Detrital mineral ages from the Ross Supergroup, Antarctica: Implications for the Queen Maud terrane and outboard sediment provenance on the Gondwana margin
2015
Abstract We present new U–Pb zircon and 40 Ar/ 39 Ar muscovite isotopic data for detrital minerals from deformed sandstones of the Ross Supergroup in the Queen Maud Mountains, Antarctica. Zircon U–Pb analyses of three samples previously assigned to the Proterozoic Beardmore Group have yielded 1230–549 Ma zircon age populations with 563 + 15/− 10 Ma (Duncan Formation), 558 + 17/− 15 Ma (Starshot Formation), and 550 + 11/− 7 Ma (Starshot Formation) maximum depositional ages. Single-step single-grain 40 Ar/ 39 Ar ages for detrital muscovite from the ≤ 550 Ma Starshot sample yield a strong ~ 550 Ma mode comparable to the youngest zircon age population.
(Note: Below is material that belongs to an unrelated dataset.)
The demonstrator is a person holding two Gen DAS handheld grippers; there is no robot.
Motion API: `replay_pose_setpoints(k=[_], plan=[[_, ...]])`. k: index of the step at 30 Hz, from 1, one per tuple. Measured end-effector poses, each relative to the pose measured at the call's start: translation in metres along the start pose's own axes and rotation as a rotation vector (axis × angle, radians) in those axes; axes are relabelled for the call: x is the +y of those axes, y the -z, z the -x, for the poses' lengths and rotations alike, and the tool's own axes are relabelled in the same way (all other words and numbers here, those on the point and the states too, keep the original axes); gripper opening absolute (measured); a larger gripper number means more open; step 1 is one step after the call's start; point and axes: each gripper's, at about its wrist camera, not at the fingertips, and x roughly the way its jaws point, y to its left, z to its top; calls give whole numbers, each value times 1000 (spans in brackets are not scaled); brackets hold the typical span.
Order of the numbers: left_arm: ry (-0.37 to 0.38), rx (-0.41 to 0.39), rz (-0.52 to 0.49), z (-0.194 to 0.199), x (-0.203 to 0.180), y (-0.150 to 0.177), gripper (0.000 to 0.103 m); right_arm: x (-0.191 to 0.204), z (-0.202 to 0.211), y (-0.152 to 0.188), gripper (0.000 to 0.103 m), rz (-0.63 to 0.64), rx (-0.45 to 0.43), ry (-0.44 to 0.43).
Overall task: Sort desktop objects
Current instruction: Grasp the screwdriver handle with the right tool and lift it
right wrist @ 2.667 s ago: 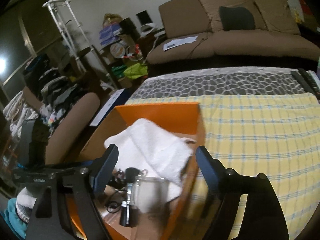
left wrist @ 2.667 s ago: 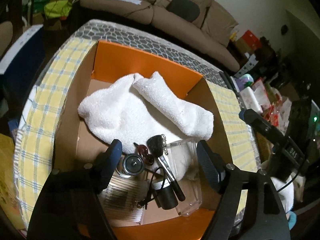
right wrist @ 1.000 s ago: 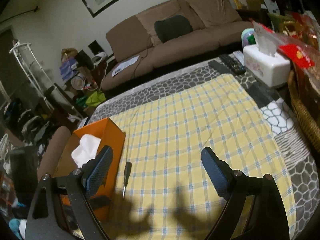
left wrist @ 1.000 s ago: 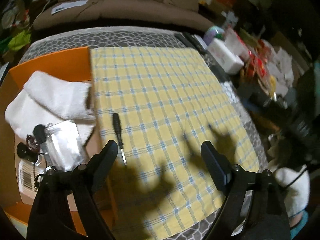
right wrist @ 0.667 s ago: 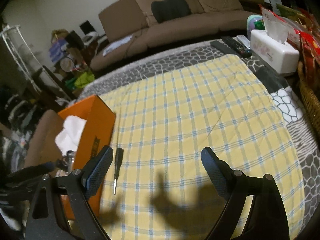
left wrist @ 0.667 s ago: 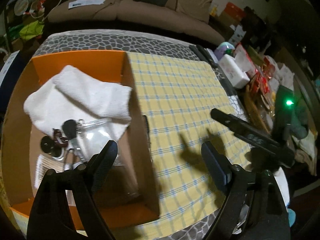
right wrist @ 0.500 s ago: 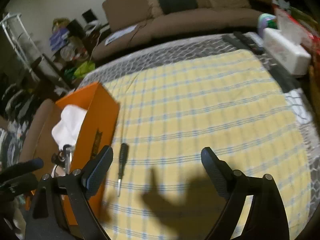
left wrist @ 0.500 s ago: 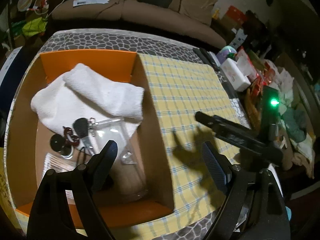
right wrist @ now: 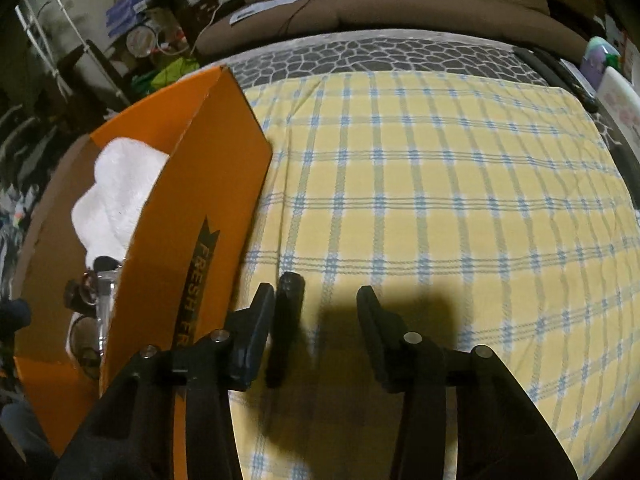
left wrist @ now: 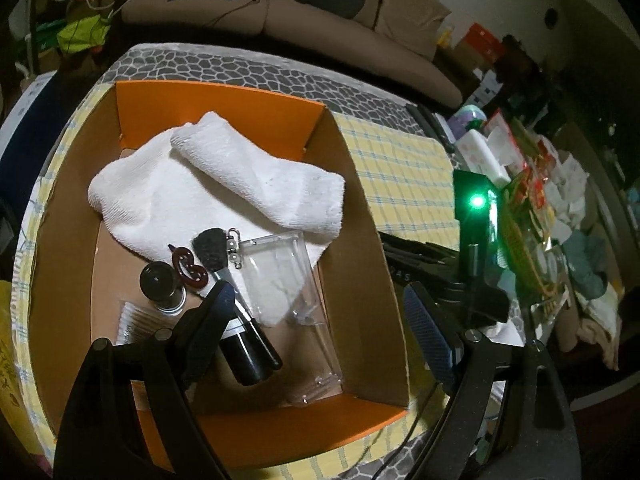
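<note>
An orange cardboard box (left wrist: 216,102) holds a white towel (left wrist: 224,188), a clear plastic case (left wrist: 288,272), a makeup brush (left wrist: 224,256), a dark red hair clip (left wrist: 188,268) and a black bottle (left wrist: 244,360). My left gripper (left wrist: 316,312) is open and empty above the box. In the right wrist view the box (right wrist: 192,216) stands at left. A black-handled screwdriver (right wrist: 286,316) lies on the yellow checked cloth (right wrist: 440,200) beside the box. My right gripper (right wrist: 316,304) is open low over it, the handle just inside the left finger.
A brown sofa (left wrist: 280,16) stands behind the table. Remote controls (right wrist: 560,68) and a white tissue box (right wrist: 620,100) lie at the table's far right edge. Cluttered packets and boxes (left wrist: 532,184) fill the right side. The right gripper's body (left wrist: 472,240) shows beside the box.
The left gripper swung back over the box. The right gripper came down to the screwdriver beside the box, and its jaws narrowed around the handle.
</note>
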Motion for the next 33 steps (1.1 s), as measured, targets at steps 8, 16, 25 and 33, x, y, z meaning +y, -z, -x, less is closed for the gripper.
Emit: replay_pose_setpoints(k=[8, 16, 25, 33], plan=[[17, 6, 10, -3, 6, 0, 85, 7, -15, 0, 35, 23, 17, 23], [27, 23, -16, -8, -5, 6, 85, -3, -9, 0, 17, 11, 15, -83], [49, 48, -102, -19, -44, 14, 85, -40, 30, 0, 15, -117, -83, -209], [-16, 33, -259, -27, -91, 24, 68, -48, 58, 2, 15, -99, -133, -224]])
Detrital zircon U–Pb analyses of four early Paleozoic Liv Group samples yielded 1725–488 Ma zircon age populations, with 559 + 8/− 7 Ma (Taylor Formation), 509 + 9/− 8 Ma (Henson Marble Member, Fairweather Formation), 504 + 6/− 6 Ma (Fairweather Formation), and 502 + 16/− 16 Ma (Greenlee Formation) maximum depositional ages. The younger suite of these maximum depositional ages provides new evidence for Cambrian deposition and subsequent deformation along this sector of the orogen. The age populations are consistent with the erosion and transport of sediment primarily derived from late Mesoproterozoic–early Neoproterozoic and middle Neoproterozoic–Early Ordovician-aged Gondwana sources, with zircon U/Th ratios primarily pointing to magmatic parent rocks. A regional comparative analysis of detrital zircon data indicates that inboard stratigraphic successions and those located outboard of the East Antarctic craton margin have similar age populations, an observation that challenges the notion that the outboard successions form part of an exotic terrane (the Queen Maud terrane) that docked with Gondwana during the Ross orogeny. The similar provenance signatures of sandstones from these areas and their affinity to Gondwanan sources provide important new evidence that places these areas in relative proximity to each other and within the peri-Gondwana realm during the latest Neoproterozoic to Cambrian.